Ruangan besar berlapis kayu ek dan penuh buku itu dilengkapi dengan gorden di salah satu sudutnya. Ketika gorden itu disingkapkan, tampak lemari besi besar yang terbuat dari kuningan. Von Bork mengambil kunci kecil yang tergantung pada rantai arlojinya lalu membuka lemari besi itu.

"Lihat!" katanya. Dia berdiri dengan bangga sambil melambaikan tangan.

Lampu menerangi lemari besi yang terbuka itu dengan sangat jelas, dan dengan penuh minat sekretaris kedutaan itu menatap ke deretan kotak arsip yang memenuhi lemari besi itu. Matanya menelusuri label-label yang tertera pada tiap kotak. "Ford", "Pertahanan Pantai", "Kapal Terbang", "Irlandia", "Mesir", "Benteng Portsmouth", "Selat Inggris", "Rosyth", dan masih banyak lagi. Tiap kotak penuh dengan berkas-berkas dan perencanaan-perencanaan.

"Hebat sekali!" kata si sekretaris. Dia meletakkan cerutunya, lalu bertepuk tangan.

"Inilah hasil kerjaku selama empat tahun, Baron. Tak bisa dikatakan jelek, untuk pencinta olahraga yang suka minum dan berhura-hura. Tapi yang paling menarik dari seluruh koleksiku adalah apa yang akan segera kudapatkan, dan aku menyediakan tempatnya."

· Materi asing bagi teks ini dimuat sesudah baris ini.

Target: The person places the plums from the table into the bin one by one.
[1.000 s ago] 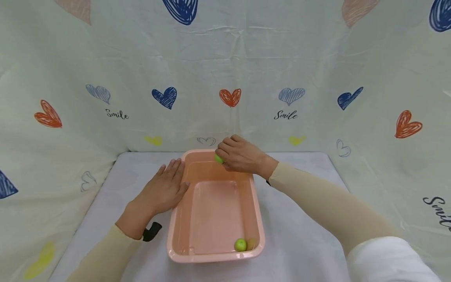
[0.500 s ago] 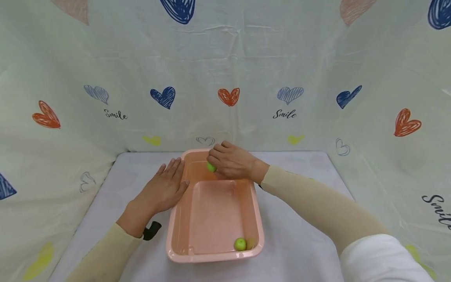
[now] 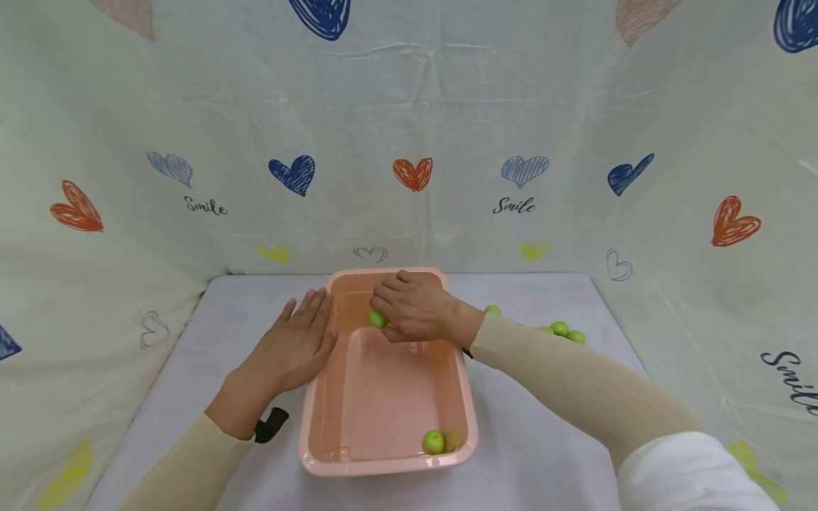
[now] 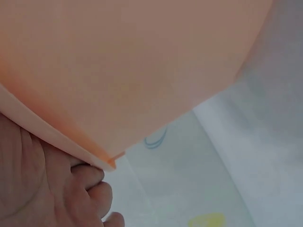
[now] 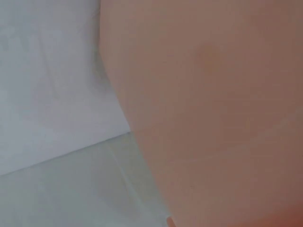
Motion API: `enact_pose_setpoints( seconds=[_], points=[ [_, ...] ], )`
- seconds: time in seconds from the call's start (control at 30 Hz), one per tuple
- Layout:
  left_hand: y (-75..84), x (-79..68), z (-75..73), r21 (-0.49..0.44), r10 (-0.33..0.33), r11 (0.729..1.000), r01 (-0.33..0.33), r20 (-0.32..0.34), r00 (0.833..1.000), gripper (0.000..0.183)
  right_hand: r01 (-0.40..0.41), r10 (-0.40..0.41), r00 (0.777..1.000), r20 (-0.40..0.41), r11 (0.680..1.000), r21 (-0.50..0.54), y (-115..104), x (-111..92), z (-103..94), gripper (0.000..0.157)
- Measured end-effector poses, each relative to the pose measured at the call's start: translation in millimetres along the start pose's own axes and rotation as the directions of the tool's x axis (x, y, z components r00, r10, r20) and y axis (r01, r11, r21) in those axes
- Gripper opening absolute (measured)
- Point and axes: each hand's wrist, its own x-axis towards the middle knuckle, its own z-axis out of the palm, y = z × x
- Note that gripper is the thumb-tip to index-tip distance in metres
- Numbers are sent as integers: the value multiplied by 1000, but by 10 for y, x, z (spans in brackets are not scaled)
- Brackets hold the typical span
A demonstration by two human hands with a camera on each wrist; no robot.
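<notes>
One green fruit (image 3: 378,319) is being gripped by the right hand (image 3: 422,309) over one pink tub's (image 3: 383,468) far half; its left rim is being touched by the straight-fingered left hand (image 3: 290,348). One second fruit (image 3: 433,442) is being cradled in the near right corner; four visible fruits (image 3: 559,328) are being borne by the worktop (image 3: 537,426).

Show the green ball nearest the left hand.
The green ball in the right hand; the one lying in the basin and those on the table are farther away.

The head view looks forward and down on desk (image 3: 537,419) and tub (image 3: 390,397); both wrist views share the tub, close up.
</notes>
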Motion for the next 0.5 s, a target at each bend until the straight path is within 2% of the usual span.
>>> enact_pose_setpoints(
  seconds=[0.17, 0.5],
  points=[
    [-2, 2, 17, -5, 0, 1000, 0, -10, 1000, 67, 22, -22, 1000, 5, 1000, 0, -31, 7, 12, 36],
    [-10, -1, 33, -16, 14, 1000, -15, -17, 1000, 67, 33, -33, 996, 80, 999, 0, -59, -11, 66, 37]
  ],
)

Dia menunjuk sebuah kotak berlabel "Sinyal-sinyal Angkatan Laut".

"Tapi bukankah kau sudah punya dokumen tentang itu?"

"Sudah kadaluwarsa. Departemen Angkatan Laut Inggris sempat diperingatkan tentang bocornya dokumen itu, sehingga semua kodenya lalu diubah. Pukulan berat, Baron—benar-benar kemunduran terburuk yang pernah terjadi sepanjang karierku. Tapi syukurlah, berkat kekuatan cekku dan orang bernama Altamont ini, semuanya akan beres malam ini."

Baron melirik jam tangannya, lalu menggerutu dengan penuh kecewa.

"Aku tak bisa menunggu lebih lama lagi. Keadaan di Carlton Terrace sibuk sekali, dan kami semua harus bersiaga di pos masing-masing. Tadinya aku berharap bisa membawa berita tentang langkahmu yang hebat ini. Apakah Altamont tak menyebutkan jam berapa dia akan datang?"

Von Bork menunjukkan sebuah telegram. Akan datang malam ini membawa steker kelap-kelip. Altamont.

"Steker kelap-kelip, eh?"

"Dia pura-pura menjadi montir, dan komunikasi kami memakai kode suku cadang mobil. Radiator maksudnya kapal perang, pompa minyak maksudnya kapal patroli, dan lain-lain. Steker kelap-kelip maksudnya sinyal-sinyal Angkatan Laut."

"Dari Portsmouth siang ini," kata si sekretaris sambil mengamati telegram itu. "Omong-omong, imbalan apa yang kauberikan kepadanya?"

"Lima ratus pound untuk tugas khusus seperti ini. Di samping itu dia masih menerima gaji bulanan."

"Bajingan serakah. Mereka—para pengkhianat ini—memang besar jasanya bagi kita, tapi biayanya juga tak kepalang tanggung."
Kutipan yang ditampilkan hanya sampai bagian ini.